§ Activity: Locate the string "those" in the listing below. Copy every line where it is found.

Dataset records Block Start

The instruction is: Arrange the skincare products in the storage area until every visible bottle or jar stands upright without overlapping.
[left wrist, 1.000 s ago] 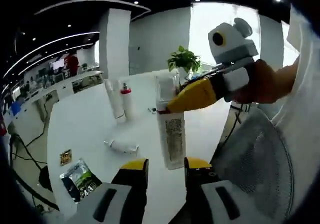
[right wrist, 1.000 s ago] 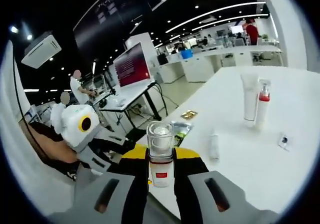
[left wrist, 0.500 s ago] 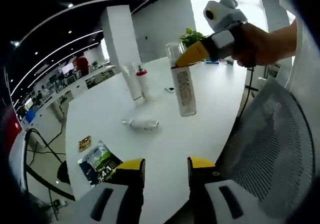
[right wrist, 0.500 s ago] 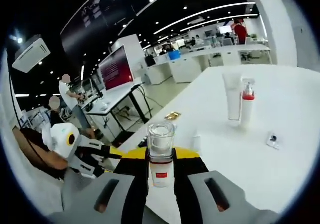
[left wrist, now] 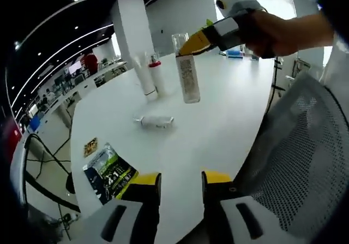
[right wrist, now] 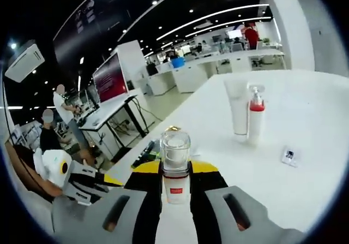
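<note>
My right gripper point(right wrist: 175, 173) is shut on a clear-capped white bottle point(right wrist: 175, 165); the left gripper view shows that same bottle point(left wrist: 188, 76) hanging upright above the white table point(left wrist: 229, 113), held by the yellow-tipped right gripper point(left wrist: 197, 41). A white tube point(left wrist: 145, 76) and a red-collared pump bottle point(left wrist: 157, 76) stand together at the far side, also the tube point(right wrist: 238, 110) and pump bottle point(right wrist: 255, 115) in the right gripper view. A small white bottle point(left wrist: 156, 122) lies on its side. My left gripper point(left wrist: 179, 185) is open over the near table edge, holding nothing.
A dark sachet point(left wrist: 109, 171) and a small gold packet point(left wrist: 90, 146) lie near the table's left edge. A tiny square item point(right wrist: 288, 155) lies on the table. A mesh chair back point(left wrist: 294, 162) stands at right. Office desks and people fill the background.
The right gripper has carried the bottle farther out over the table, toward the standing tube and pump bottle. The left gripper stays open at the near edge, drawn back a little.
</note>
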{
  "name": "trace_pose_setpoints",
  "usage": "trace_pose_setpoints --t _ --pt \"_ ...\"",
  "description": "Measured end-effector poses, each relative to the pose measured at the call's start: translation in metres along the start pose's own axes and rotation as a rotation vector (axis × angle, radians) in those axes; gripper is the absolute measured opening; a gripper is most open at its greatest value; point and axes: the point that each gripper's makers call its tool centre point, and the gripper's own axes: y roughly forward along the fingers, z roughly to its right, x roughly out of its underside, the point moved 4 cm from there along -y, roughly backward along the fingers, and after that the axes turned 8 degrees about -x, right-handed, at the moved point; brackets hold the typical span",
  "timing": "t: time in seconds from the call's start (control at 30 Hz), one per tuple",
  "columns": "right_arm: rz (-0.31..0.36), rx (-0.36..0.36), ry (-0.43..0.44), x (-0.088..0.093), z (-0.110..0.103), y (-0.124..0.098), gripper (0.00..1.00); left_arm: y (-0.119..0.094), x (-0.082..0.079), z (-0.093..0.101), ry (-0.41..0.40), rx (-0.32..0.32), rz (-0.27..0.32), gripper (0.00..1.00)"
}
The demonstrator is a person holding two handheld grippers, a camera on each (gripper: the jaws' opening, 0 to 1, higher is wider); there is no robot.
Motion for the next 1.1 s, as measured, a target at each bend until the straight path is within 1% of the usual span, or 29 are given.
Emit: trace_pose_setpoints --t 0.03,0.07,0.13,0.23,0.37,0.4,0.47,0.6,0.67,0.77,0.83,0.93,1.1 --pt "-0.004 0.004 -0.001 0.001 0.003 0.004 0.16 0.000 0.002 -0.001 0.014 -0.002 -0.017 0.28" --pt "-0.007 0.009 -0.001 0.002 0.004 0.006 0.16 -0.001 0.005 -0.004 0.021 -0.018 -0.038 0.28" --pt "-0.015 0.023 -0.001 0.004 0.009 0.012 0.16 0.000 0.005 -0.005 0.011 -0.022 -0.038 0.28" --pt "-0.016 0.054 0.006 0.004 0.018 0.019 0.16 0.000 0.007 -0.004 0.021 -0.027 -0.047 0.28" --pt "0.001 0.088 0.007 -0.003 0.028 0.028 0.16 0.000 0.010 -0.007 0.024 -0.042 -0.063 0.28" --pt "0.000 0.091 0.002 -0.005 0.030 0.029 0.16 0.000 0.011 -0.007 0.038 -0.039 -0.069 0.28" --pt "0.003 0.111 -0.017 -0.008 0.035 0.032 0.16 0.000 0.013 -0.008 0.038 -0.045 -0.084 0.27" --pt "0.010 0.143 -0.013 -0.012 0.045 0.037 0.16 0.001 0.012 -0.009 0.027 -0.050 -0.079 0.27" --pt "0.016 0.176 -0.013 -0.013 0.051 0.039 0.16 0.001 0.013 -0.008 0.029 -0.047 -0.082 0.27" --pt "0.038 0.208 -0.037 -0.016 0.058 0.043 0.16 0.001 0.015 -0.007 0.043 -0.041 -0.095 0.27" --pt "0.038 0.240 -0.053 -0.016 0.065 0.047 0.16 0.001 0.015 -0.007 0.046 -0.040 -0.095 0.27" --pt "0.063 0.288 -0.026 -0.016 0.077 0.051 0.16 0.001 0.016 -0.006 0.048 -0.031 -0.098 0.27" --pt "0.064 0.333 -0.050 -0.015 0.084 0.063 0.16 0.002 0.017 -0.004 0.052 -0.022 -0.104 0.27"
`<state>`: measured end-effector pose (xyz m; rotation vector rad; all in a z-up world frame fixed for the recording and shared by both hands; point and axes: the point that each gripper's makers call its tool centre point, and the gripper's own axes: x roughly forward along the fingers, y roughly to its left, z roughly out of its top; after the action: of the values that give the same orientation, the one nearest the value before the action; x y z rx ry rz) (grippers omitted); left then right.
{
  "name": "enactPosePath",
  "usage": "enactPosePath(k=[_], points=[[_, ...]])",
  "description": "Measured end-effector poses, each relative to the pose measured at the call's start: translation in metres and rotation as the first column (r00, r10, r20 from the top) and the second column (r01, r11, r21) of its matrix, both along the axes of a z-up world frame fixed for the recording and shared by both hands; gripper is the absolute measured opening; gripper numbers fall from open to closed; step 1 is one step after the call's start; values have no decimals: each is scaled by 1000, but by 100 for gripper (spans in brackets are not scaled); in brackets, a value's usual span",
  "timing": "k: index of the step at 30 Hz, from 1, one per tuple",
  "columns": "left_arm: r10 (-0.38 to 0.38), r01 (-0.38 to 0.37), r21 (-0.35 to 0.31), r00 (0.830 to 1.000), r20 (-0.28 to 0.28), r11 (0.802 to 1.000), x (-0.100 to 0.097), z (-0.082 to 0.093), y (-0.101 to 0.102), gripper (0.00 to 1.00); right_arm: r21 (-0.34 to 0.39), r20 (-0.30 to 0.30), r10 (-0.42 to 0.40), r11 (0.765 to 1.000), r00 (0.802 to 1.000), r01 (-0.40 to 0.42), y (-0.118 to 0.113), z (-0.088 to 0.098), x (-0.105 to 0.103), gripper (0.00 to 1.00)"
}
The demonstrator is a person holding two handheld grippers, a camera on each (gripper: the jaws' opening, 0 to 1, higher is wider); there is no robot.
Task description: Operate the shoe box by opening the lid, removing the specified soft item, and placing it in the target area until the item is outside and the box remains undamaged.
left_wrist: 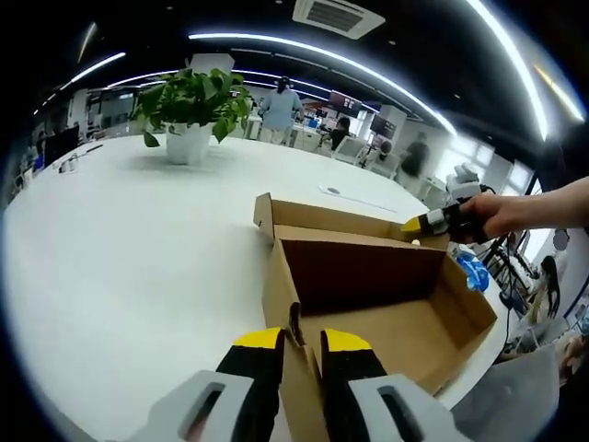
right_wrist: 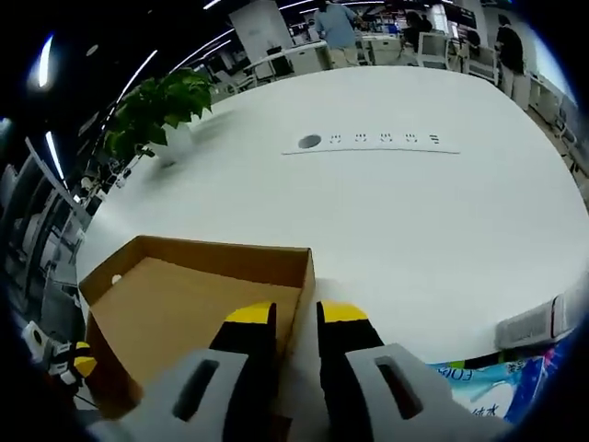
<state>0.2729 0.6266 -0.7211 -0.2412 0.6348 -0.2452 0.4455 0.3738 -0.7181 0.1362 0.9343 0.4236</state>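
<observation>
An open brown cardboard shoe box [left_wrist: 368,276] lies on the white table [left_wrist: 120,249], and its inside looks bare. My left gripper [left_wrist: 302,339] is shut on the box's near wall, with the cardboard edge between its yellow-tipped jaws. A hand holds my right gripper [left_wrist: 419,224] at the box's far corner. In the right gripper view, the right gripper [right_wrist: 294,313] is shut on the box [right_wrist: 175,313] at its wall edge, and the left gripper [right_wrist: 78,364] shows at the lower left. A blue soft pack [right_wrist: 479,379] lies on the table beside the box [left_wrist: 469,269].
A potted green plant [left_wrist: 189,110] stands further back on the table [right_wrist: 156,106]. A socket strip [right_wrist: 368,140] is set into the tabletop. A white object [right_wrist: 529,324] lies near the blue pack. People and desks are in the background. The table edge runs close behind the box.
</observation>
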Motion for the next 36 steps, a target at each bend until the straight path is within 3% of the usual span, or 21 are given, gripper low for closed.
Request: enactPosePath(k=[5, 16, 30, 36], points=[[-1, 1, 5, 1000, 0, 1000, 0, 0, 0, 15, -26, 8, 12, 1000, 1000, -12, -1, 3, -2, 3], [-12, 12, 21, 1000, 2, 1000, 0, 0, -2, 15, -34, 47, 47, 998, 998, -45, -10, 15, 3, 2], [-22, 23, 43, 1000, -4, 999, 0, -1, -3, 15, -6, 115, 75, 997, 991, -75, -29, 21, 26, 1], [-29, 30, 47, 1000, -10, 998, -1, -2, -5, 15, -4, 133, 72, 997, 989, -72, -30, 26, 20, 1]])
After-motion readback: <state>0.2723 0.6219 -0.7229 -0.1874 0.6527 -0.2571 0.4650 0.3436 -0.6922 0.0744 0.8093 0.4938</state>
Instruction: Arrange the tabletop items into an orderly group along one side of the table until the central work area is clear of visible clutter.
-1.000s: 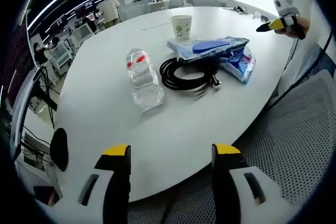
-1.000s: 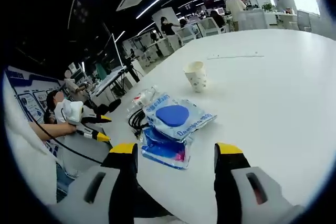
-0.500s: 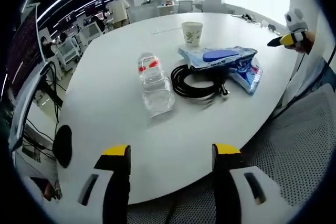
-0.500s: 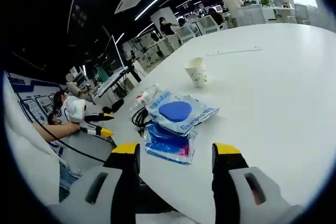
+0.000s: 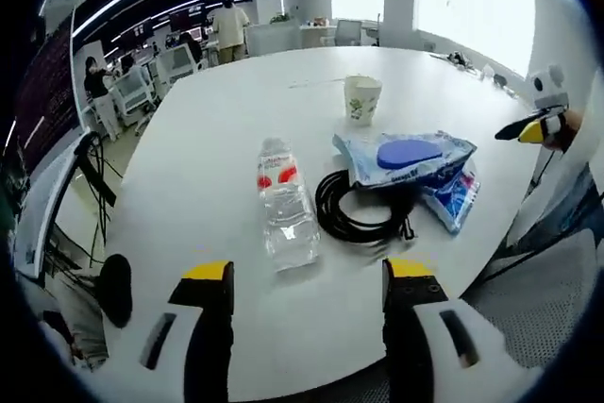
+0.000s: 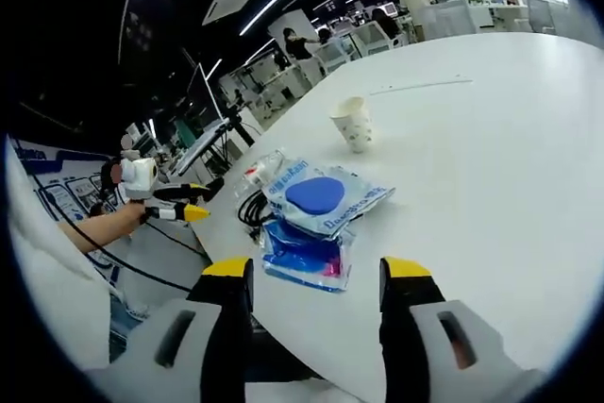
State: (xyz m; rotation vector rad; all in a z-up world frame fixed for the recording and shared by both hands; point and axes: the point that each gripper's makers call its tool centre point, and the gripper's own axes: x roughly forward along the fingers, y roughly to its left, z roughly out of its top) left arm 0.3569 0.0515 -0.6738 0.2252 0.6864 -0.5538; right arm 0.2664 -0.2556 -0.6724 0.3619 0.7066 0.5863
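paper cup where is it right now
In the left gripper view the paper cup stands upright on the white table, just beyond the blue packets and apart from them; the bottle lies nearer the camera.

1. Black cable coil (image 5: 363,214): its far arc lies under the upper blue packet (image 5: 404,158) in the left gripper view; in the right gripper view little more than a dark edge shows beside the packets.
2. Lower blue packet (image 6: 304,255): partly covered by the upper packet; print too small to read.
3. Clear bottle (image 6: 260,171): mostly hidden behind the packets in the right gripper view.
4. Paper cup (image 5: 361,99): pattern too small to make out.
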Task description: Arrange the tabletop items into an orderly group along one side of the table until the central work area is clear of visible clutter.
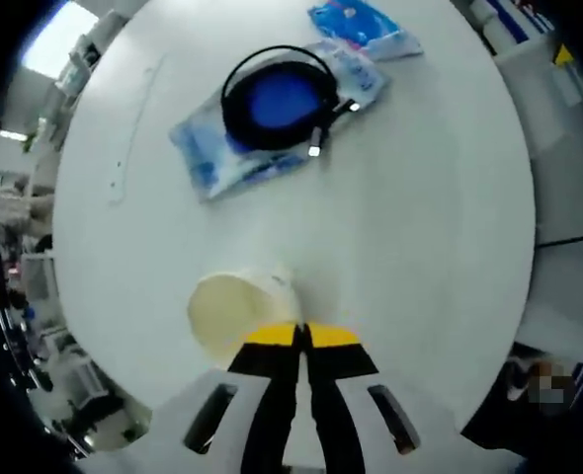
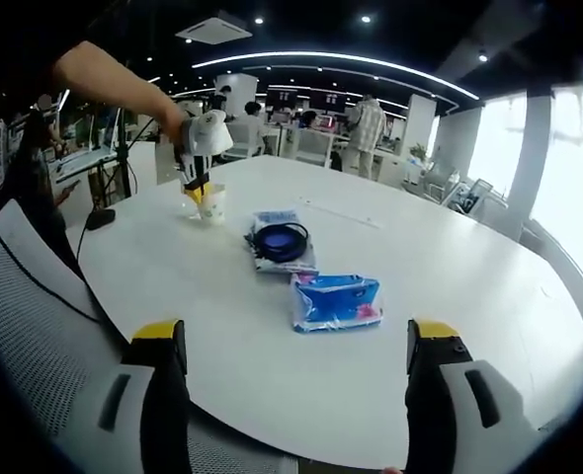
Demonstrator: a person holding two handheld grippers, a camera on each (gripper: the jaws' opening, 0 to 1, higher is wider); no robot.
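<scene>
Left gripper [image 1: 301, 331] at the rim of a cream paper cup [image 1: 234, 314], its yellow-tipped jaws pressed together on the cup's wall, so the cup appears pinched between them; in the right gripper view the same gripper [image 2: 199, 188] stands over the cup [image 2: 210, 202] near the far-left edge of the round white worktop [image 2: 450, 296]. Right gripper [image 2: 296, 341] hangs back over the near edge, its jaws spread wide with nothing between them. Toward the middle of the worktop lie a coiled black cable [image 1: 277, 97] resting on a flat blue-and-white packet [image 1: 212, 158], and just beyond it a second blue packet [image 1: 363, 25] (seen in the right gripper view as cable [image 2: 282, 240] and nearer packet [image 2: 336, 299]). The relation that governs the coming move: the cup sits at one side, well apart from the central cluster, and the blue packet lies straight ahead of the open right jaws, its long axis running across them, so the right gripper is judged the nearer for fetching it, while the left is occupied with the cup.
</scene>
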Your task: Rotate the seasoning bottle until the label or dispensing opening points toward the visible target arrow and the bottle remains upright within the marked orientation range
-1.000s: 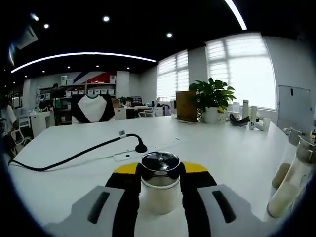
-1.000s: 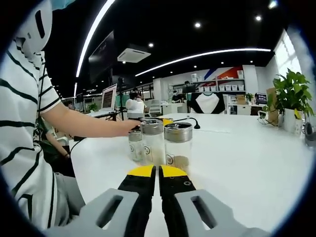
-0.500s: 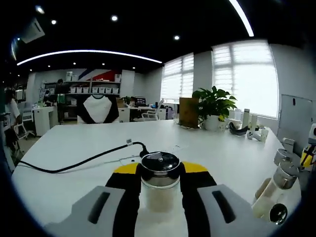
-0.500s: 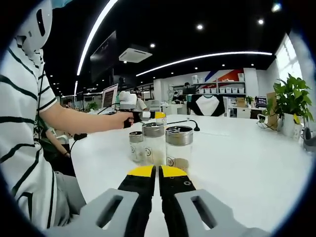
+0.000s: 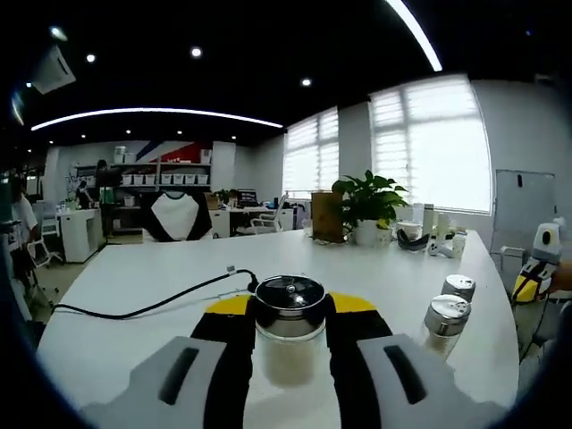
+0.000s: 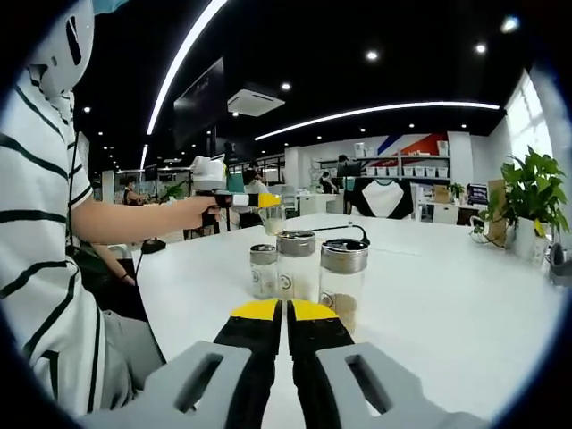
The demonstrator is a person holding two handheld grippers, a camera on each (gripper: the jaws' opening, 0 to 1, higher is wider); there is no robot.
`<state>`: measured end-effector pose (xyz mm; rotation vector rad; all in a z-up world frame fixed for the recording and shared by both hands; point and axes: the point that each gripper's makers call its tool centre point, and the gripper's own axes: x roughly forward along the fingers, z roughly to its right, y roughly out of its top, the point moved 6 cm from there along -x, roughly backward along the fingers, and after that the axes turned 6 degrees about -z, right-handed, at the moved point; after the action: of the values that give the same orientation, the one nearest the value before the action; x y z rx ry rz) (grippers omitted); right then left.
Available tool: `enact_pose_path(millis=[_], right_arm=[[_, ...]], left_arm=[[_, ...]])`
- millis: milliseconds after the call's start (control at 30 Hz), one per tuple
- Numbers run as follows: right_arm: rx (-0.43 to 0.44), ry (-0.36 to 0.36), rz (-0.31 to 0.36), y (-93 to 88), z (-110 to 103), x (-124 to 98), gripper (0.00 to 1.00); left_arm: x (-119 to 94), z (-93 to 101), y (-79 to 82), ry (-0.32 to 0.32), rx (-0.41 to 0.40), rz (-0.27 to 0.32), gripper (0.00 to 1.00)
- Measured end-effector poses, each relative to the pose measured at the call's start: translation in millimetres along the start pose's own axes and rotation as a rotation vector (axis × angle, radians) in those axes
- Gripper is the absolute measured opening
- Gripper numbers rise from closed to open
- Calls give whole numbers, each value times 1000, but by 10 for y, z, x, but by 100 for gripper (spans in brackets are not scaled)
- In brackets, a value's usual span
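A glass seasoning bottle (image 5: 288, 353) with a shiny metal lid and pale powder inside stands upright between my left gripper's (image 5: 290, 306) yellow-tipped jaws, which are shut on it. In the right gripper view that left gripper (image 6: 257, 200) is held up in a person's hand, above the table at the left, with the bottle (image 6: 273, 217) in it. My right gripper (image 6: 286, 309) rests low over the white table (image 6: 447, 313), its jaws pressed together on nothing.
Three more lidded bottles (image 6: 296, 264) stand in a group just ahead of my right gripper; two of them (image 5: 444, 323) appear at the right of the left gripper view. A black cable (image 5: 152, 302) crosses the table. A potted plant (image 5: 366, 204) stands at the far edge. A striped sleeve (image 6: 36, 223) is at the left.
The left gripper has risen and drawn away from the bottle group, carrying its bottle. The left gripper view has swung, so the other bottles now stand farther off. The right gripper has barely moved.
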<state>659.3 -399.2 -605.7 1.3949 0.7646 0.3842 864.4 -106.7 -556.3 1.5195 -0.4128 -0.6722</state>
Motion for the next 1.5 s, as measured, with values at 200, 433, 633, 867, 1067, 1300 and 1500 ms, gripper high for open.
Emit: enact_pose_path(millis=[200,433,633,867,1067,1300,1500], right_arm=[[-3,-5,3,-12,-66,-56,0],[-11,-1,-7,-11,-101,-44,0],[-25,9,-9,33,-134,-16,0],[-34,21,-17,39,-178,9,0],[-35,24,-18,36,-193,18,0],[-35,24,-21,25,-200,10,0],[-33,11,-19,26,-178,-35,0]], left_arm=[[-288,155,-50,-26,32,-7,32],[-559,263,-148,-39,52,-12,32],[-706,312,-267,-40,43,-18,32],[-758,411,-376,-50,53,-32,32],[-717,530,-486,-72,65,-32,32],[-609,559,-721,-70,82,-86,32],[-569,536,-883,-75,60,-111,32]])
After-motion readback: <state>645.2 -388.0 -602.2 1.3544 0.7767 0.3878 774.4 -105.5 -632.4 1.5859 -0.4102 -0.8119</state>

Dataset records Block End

§ Reply:
  "description": "Measured end-effector poses, each relative to the pose measured at the call's start: translation in metres along the start pose's own axes and rotation as a rotation vector (axis × angle, radians) in those axes; gripper is the absolute measured opening; a gripper is most open at its greatest value; point and axes: the point that each gripper's makers call its tool centre point, and the gripper's own axes: y roughly forward along the fingers, z roughly to its right, x roughly out of its underside, the point moved 4 cm from there along -y, roughly backward along the fingers, and after that the axes turned 8 degrees about -x, right-handed, at the moved point; brackets hold the typical span",
- Measured end-effector poses, each relative to the pose measured at the call's start: translation in millimetres along the start pose's own axes and rotation as a rotation vector (axis × angle, radians) in those axes

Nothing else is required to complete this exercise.